CONCLUSIÓN DE LA PRIMERA PARTE
Como colofón a todo lo
expuesto pongamos de resalto el nudo central de todo este drama y su desenlace
fulminante.
El mundo todo estaba en
poder de Satán, a quien por eso se llama repetidas veces el "Príncipe de
este mundo" (Jn. XII, 31; XIV, 30;
XVI, 11; cf. Ef. VI, 12), y por
vivir con él en infame contubernio, especifica San Juan que "el mundo entero está
bajo el Maligno" (I Jn.
V, 19). Vino Cristo a deshacer ese
contubernio infame: "Para esto se manifestó el Hijo de Dios: para destruir las obras del
diablo" (I Jn. III,
8). Pudo condenar a ambos igualmente, mas optó por separarlos, dando al diablo
sentencia de expulsión del mundo, y al mundo un plazo de salud (II Pet. III, 15; II Corintios VI, 2
etc.), para que volviera a su Hacedor y Salvador: "Ahora es el juicio de este mundo, ahora el príncipe de este mundo será
expulsado y Yo, una vez levantado de la tierra, lo atraeré todo hacia Mí"
(Jn. XII, 31 s.; cf. Heb. II, 14). En el depósito de la fe
hay, pues, un hecho indubitable, y es la
sentencia de reclusión que pesa sobre el diablo, y la amenaza consiguiente
contra el mundo si no se da por entendido (cf. Jn. XVI, 8-11).
Desde la aparición de Cristo entre los hombres, el diablo no tiene sobre
el mundo más que un dominio precario, que se irá restringiendo poco a poco con
la acción constante de la Iglesia, mientras dura el pazo de gracia concedido al
mundo[1].
Pasado este plazo, a la obra lenta de
la Iglesia sucederá la obra violenta
del Señor en su parusía, "en llamas de fuego,
tomando venganza en los que no conocen a Dios y en los que no obedecen al
Evangelio" (II Tes.
I, 8), juicio inter vivos, de un carácter eminentemente
social, que según expusimos oportunamente, se desdobla en varios actos
sucesivos. Paralelos a éstos hay una serie de actos misteriosos, ordenados a la
expulsión efectiva del demonio, con que se le arroja primero del cielo a la
tierra (Ap. XII, 7-17) y luego de la
tierra al abismo (Ap. XX, 1-3), como
actualmente pide la Iglesia de continuo, y su oración no puede quedar
defraudada.
El cielo de que es
arrojado primeramente Satán, es el lugar simbólico de la Iglesia[2], donde aparece a San Juan la simbólica mujer
apocalíptica (Ap. XII), "mas la Jerusalén de arriba… que es nuestra madre"

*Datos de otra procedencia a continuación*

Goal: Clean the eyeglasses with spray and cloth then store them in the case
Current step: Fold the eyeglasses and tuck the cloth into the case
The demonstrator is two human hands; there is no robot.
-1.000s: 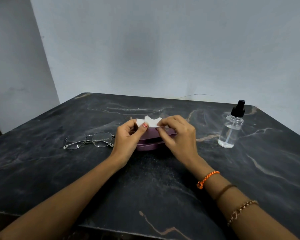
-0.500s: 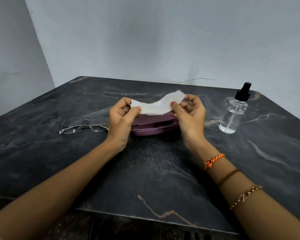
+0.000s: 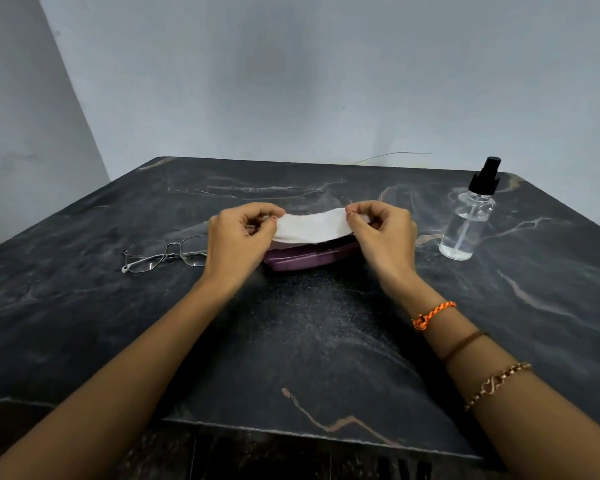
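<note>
Left hand (image 3: 238,242) is pinching one end of the white cleaning cloth (image 3: 312,226), thumb and fingers closed on it, just left of table centre. Going left to right from there: the wire-rim eyeglasses (image 3: 165,252) lie lenses-down-ish on the dark marble table (image 3: 309,341) at about 9 o'clock from that hand, untouched. The cloth is stretched flat over the purple glasses case (image 3: 309,259), which looks partly open. Right hand (image 3: 383,233) is clamped on the other end the same way. Clear spray bottle (image 3: 468,216) stands upright around 3 o'clock, well apart.

My take: the cloth's being spread out ready to wipe. Keep it taut and wrinkle-free, and don't drag it on the table or it'll pick up grit and scratch the lenses.
</note>
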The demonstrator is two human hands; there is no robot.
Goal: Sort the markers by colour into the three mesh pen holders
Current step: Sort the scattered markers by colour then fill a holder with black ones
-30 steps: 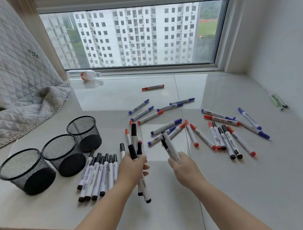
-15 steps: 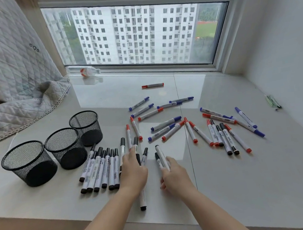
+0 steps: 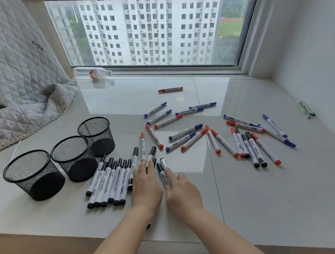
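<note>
Both hands lie palm-down, side by side on the pale sill (image 3: 253, 190), fingers flat rather than gripping. The left hand (image 3: 146, 186) presses on black-capped markers (image 3: 151, 152) at the right edge of the black marker row (image 3: 110, 179); the right hand (image 3: 182, 192) rests its fingers on two black markers (image 3: 162, 173) between the hands. Three empty mesh pen holders (image 3: 72, 156) stand left. Red and blue markers (image 3: 186, 132) lie scattered farther right.

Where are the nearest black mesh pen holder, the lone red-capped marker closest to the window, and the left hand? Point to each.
nearest black mesh pen holder (image 3: 35, 184): head view, on its front mesh wall.
lone red-capped marker nearest the window (image 3: 170, 89): head view, mid-barrel.
left hand (image 3: 146, 188): head view, back of the hand.
</note>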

(Gal. IV, 26), a tenor de estas
otras palabras del Apóstol "nuestra ciudadanía está en los cielos" (Fil. III, 20). Ahí vienen variamente
connotados los hijos de la libre. En la tierra, por el contrario, se simbolizan
los hijos de la esclava, "los hijos de Agar, que van en busca de la
prudencia que procede de la tierra" (Bar.
III, 23), o sea los poderes mundanos, más o menos hostiles a la Iglesia. Pero aun de ahí será excluido Satán, cuando
aniquilados los estados apóstatas, o renuentes, en el inicio universal de las
naciones, se le hunda, por modo de decir, la tierra bajo los pies, se le
precipite en el abismo, que es su propio lugar bien merecido.
Excluido Satán del cielo y de la tierra, ocupan felizmente su lugar el
Cristo vencedor y los santos vencedores (cf. Ap. II, 26 ss.; III, 21). A la
atmósfera maléfica, invisible, pero eficaz, del demonio y sus satélites (Ef.
VI, 12), se sustituye esta vez la atmósfera benéfica, invisible también y mucho
más eficaz, de Cristo Rey y de los santos correinantes, en un reinado, que por
razón de los vasallos, es aún de condición terrestre, limitado en el tiempo y
sujeto a ciertas vicisitudes humanas (Ap. XX, 7 ss.),
para continuar después del juicio final (Ap.
XX, 11 ss.) en un orden inmutable y eterno (Ap. XXI-XXII[3]).
[1] Énfasis nuestro. Realmente es increíble encontrar semejante afirmación
en este autor.
[2] ¿Hasta cuándo seguirán los exégetas aplicando literalmente el capítulo XII
del Apocalipsis a la Iglesia o a la Virgen?
[3] En realidad los capítulos
XXI-XXII no son posteriores al Milenio sino su descripción.